Funcionarios constataron que los trabajadores rurales eran "explotados" y vivían en condiciones precarias.
El pasado viernes, se llevó a cabo un procedimiento, tras la denuncia penal realizada por el Registro Nacional de Trabajadores y Empleadores Agrarios (Renatea), al encontrarse trabajadores agrarios realizando sus tareas en la producción de papa en deplorables condiciones de trabajo, seguridad e higiene.
Luego del allanamiento al establecimiento antes mencionado, los trabajadores acompañados por personal del Programa Nacional de Rescate a Personas Damnificadas por el Delito de Trata prestaron declaración en el Juzgado de Azul.
Los trabajadores fueron alojados y asistidos por el Centro de Referencia de Tandil, y ayer regresaron a sus hogares en Santiago del Estero tal fuera su pedido ante los representantes del Renatea. A su vez, el organismo les proveerá una prestación por desempleo extraordinaria dada la gravedad del caso.

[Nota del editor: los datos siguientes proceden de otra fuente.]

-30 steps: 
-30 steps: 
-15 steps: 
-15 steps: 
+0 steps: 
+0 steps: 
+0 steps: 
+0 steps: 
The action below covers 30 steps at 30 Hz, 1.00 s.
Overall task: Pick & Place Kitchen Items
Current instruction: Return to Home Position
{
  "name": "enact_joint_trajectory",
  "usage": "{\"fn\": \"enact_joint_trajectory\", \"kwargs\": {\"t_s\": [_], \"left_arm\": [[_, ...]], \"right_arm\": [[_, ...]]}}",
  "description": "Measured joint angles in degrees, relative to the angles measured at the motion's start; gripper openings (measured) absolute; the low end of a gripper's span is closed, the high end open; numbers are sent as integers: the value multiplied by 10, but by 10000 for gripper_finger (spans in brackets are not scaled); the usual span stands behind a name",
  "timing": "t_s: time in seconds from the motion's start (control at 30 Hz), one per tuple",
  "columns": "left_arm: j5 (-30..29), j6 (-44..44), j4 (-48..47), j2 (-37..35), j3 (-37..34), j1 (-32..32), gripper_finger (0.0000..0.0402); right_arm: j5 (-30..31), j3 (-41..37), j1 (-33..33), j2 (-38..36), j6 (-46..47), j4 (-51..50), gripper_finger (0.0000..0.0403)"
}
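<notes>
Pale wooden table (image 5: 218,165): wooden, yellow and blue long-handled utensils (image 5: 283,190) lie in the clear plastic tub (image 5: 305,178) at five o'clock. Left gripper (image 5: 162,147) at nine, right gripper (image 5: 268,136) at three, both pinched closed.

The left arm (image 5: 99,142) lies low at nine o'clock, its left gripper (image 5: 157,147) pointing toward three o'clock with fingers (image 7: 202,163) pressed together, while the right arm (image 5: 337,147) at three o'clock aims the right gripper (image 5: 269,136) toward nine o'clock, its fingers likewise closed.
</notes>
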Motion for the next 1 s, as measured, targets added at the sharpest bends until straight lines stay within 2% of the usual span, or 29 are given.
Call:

Manuel Alonso, responsable de la Unidad de Gestión Local del Renatea Tandil, explicó que “los trabajadores expusieron ante la Justicia cómo estaban trabajando, las condiciones y dieron su visión de los hechos, así como también la relación con su patrón”.
El funcionario dejó en claro que el procedimiento forma parte de “una política de estar presente y actuar de manera conjunta con los organismos para fiscalizar y que el Estado esté presente para que no ocurran irregularidades. Vamos a continuar con este tipo de operativos”.
Luego de vivir experiencias desagradables, los trabajadores santiagueños llegaron a la provincia para reunirse con familiares.